Maria
Aparecida – Cidinha, como a chamavam em casa – era professora de
inglês. Nem rica nem pobre: remediada. Mas vestia-se com apuro.
Parecia rica. Até suas malas eram de boa qualidade.
Morava
em Minas Gerais e iria de trem para o Rio, onde passaria três dias,
e em seguida tomaria o avião para Nova Iorque.
Era
muito procurada como professora. Gostava da perfeição e era
afetuosa, embora severa. Queria aperfeiçoar-se nos Estados Unidos.
Tomou
o trem das sete horas para o Rio.

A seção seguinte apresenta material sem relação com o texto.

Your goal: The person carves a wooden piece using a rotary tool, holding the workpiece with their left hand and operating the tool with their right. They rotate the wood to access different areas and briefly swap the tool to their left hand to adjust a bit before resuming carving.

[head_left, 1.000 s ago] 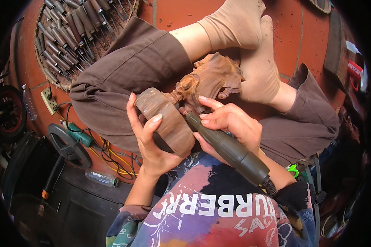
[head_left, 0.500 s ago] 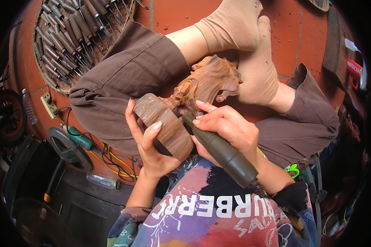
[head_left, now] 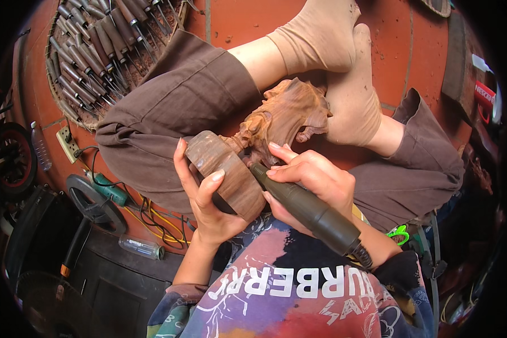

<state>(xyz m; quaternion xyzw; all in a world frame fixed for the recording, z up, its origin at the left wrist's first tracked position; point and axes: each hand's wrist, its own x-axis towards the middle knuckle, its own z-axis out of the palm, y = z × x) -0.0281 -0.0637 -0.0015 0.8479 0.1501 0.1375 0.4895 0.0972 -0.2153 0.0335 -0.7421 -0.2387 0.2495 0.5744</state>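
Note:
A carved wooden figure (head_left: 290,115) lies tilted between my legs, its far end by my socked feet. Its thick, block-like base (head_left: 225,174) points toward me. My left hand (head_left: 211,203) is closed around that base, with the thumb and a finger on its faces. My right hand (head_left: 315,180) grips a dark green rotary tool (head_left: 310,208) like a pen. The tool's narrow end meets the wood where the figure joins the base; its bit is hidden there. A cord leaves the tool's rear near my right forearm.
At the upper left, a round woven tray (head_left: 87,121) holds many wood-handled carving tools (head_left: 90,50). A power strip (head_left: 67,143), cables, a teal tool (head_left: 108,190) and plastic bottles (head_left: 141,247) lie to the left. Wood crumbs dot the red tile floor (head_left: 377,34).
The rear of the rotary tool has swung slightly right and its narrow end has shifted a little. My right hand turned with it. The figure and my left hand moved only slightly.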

Frio que fazia. Ela com casaco de
camurça e três maletas. O vagão estava vazio, só uma velhinha
dormindo num canto sob o seu xale.
Na
próxima estação subiram dois homens que se sentaram no banco em
frente ao banco de Cidinha. O trem em marcha. Um homem era alto,
magro, de bigodinho e olhar frio, o outro era baixo, barrigudo e
careca. Eles olharam para Cidinha. Esta desviou o olhar, olhou pela
janela do trem.
Havia
um mal-estar no vagão. Como se fizesse calor demais. A moça
inquieta. Os homens em alerta. Meu Deus, pensou a moça, o que é que
eles querem de mim? Não tinha resposta. E ainda por cima era virgem.
Por que, mas por que pensara na própria virgindade?
Então
os dois homens começaram a falar um com o outro. No começo Cidinha
não entendeu palavra. Parecia brincadeira. Falavam depressa demais.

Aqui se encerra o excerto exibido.